Burgeoning renewal!

The theme of revival at this time of year is inescapable whether prompted by springtime regeneration or the mixed metaphor of legal and spiritual extension of contract validity with the Holy Spirit. Either way the transition from winter dormancy is acute. The awakening this year is however noticeably diminished by the pandemic. The certainty of the natural and spiritual reinvigoration contradicts the pervasive uncertainty of the future.  Already people are starting to talk about foregoing handshaking interminably! The fluidity of global acquaintance is under attack! And with it comes a blunt admission of our mutual interdependence though not exactly the familiarity we had anticipated.

Running into a problem is never welcome. We step back in anxious wonder at the event and perhaps seek to blame something. Permitting the dilemma to reduce our gusto is a miscalculation by any measure. What enthusiasm we have is better contributed to reactivation of what persists not what has fallen. Aside from the axiomatic truth of the proposition there are thousands of stories of people rising from personal disadvantage and succeeding to hitherto unimaginable heights. Very often the skill of doing so is not facility or luck but tenacity only.  In that respect those who manifest an improvement are able to control their own destiny. And the irreversible truth of the past will never change. Nor as a result is the determination to adjust any less imperative. Imagining the proximity of the end is a careless summation calculated to confuse the renovation.  Sometimes one is required only to allow the frazzle of the past wash downstream in its own urgent pursuit of another pool of quietude.

When I rode on my bicycle this morning I caught myself wondering aloud at the blue sky and the white clouds. Recovering my habit of cycling every day only began several days ago upon the completion of the mandatory 14-day quarantine.  Cycling is a routine which legitimizes me and opens the horizons to what is before me. From the time I first began seriously bicycling at 18 years of age along the Ottawa River Parkway I have been stimulated and overwhelmed by the remarkable beauty of riparian cycling. The change in Almonte to the former railway right-of-way between Carleton Place and the Village of Pakenham has been an unanticipated benefit. For the first 35 years of my residency here I was accustomed to hear the sound of the trains passing through town as they had done for more than a century. The extraordinary advantage of the railway for Almonte’s erstwhile woollen mill industry has become a gem uncovered for all its citizens.  Today for example there were many others enjoying the pathway – families on bikes, couples walking, foursomes walking and maintaining their social-distance, people alone with their dog and other solitary cyclists.

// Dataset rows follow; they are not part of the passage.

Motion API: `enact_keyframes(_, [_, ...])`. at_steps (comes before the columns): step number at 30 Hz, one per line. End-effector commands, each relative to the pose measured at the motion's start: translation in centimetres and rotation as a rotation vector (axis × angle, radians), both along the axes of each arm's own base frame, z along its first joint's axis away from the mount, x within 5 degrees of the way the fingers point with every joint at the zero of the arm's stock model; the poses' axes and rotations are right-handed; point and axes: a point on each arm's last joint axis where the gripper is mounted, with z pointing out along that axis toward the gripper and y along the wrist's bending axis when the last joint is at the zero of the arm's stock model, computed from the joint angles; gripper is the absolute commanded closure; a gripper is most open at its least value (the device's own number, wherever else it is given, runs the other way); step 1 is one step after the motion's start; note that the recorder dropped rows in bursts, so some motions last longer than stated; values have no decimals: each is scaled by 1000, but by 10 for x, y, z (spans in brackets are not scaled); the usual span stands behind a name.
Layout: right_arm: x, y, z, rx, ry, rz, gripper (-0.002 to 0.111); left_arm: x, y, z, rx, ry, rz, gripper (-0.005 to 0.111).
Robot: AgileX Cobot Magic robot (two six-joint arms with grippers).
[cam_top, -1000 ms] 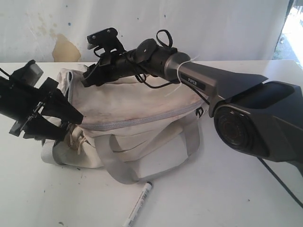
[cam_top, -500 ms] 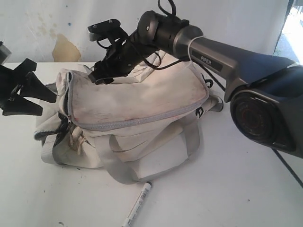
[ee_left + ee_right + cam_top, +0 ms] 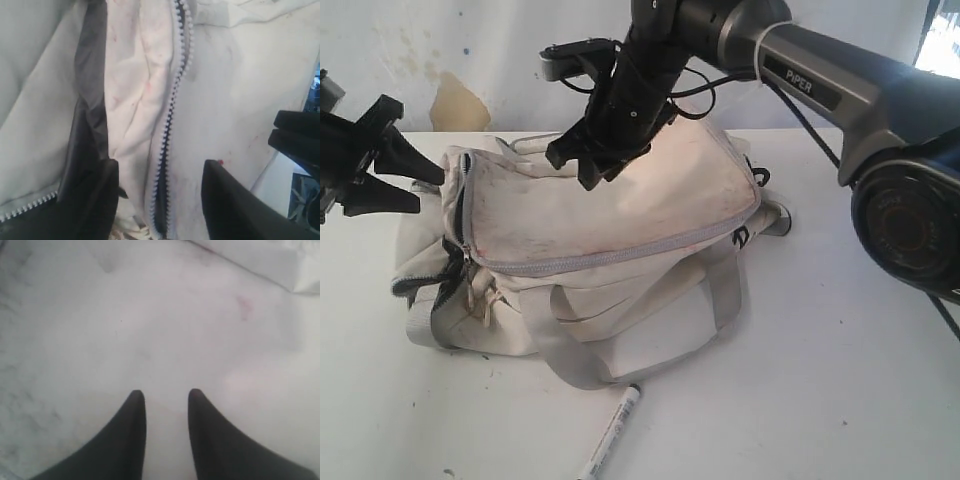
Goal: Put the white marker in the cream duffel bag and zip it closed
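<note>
The marker [image 3: 612, 430] lies on the worktop [image 3: 820, 380] just in front of the bag [image 3: 620, 210], outside it, with its black cap pointing toward the bag's grey strap [image 3: 720, 290].

The bag rests on its side in the middle of the worktop. Its zipper [image 3: 610, 255] is shut along the long front edge and gapes at the left end, where dark lining [image 3: 90, 125] shows.

The left pincer [image 3: 425, 188] hangs at the bag's left end, tips aimed at the fabric. It is released: in the wrist view its two fingers [image 3: 235, 210] stand wide apart with the zipper's teeth running between them and nothing clamped. Whether the tips touch the cloth cannot be told.

The right pincer [image 3: 578, 170] reaches across from the right and points down at the bag's top panel, near its rear left part. In its wrist view it [image 3: 166, 392] shows a narrow gap between the tips over stained cream fabric, so it is released and grasps nothing.
</note>
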Motion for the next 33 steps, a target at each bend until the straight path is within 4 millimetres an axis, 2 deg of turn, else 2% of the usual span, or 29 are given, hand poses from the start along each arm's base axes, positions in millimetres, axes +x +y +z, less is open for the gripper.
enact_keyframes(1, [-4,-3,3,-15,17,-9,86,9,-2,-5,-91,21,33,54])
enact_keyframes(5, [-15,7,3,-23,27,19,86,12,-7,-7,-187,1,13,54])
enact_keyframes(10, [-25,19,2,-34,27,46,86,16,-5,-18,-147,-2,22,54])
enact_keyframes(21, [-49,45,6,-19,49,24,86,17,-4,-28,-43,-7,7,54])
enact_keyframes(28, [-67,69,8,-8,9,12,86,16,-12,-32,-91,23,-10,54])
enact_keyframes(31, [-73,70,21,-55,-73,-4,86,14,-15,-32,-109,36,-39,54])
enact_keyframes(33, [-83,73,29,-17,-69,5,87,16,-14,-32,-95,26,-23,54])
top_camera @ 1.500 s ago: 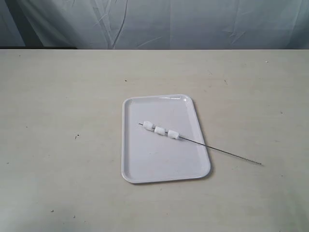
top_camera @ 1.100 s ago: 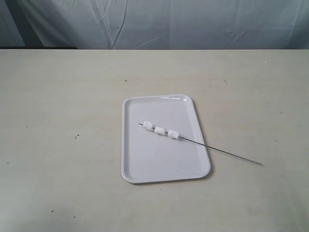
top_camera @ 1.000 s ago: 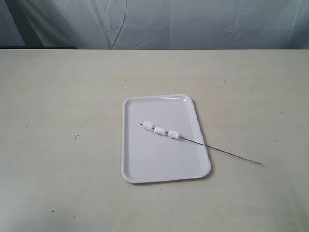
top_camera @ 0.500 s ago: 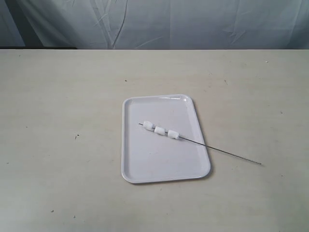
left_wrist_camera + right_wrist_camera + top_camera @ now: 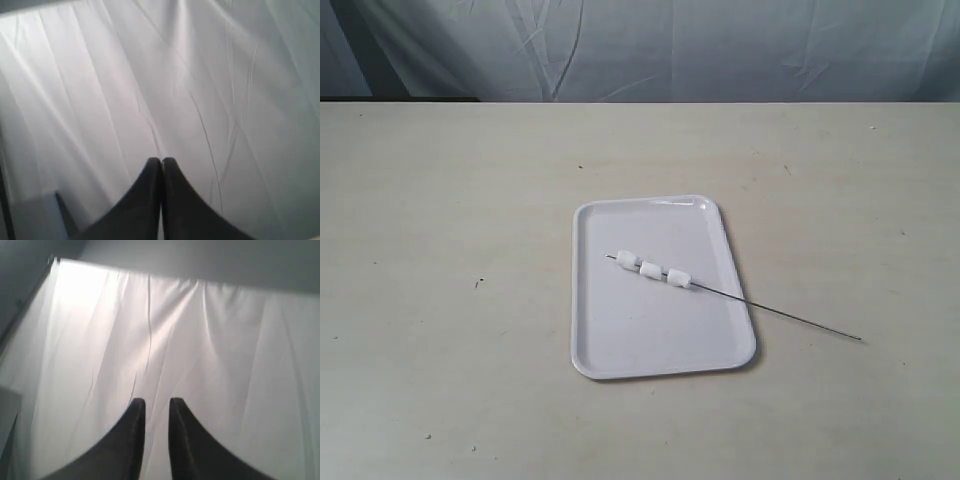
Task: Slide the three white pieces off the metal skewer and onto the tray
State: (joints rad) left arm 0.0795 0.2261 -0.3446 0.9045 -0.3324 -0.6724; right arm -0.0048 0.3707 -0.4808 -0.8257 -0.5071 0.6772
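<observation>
The glossy white tray [image 5: 620,345] lies mid-table in the exterior view. Across it rests the thin metal skewer [image 5: 790,319], its long bare end sticking out past the tray's right rim onto the table. The three white pieces [image 5: 652,269] sit threaded in a row near the skewer's left end, over the tray. Neither arm shows in the exterior view. My left gripper [image 5: 161,160] is shut with nothing in it and faces a white curtain. A small gap separates the fingers of my right gripper [image 5: 157,401], which is open, holds nothing and also faces the curtain.
The beige table [image 5: 440,220] carries a few small dark specks. A wrinkled pale curtain [image 5: 720,50] hangs behind the table's far edge.
</observation>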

It is likely neither odd nor singular that I have the sense of revival from the suspension inflicted upon us all by the pandemic. Quite apart from the social distancing, there is an unmistakable blockage from which I am anxious to separate myself. The peculiarity of the global disease has struck most of us broadside and sent us staggering to regain our footing. We are naturally careful to observe the new mandates of convention. There is as well the necessity to adapt to the plans which may have been unceremoniously stifled. Limiting this recovery is the lingering uncertainty of the future although at least for the moment there is already talk of nations getting back to the way things were.  This too may be more clearly characterized as an accommodation of the new way of doing things. Our introduction to the penetrability of global epidemic has left us cautious.

When confronting a misfortune of this pervasive nature it is perhaps easier to adapt to it or absorb its manifestations than if the dilemma were our own. Yet to distance oneself from a snag merely because it is not endemic does little to alleviate the weight of the concern. The Universe is ultimately personal. The problem – howsoever broadly drawn – is nonetheless ours.

Most of us if lucky enough will never suffer more than the memory of this current peril. I suspect none of us is especially more fearful of loss than we normally are.  It is human nature to insulate oneself from the fear of personal harm. Otherwise we’d be in a state of constant anxiety. Accordingly when at last we are able to rise above the immediacy of the gloom – and hope for an improved state of being – I for one spend my time reorganizing my peculiar dominoes of the puzzle. My inherent goal of manageability compels me to summarize and organize like a bird reconstructing its windswept nest. Part of the operation is an abandonment of any part of the cargo which does nothing to advance the present or future. The object is not to alter the past but to cope with the present.

On the pathway of life there is one direction only, forward. If we’re fortunate enough to have happy echoes of the past which continue to speak to us, that’s great.  But some experiences are irreversible and at times contaminating. This however is tolerable.  We cannot expect to endure a lifetime without obfuscation. But a bit of discolouration doesn’t shut down the entire operation!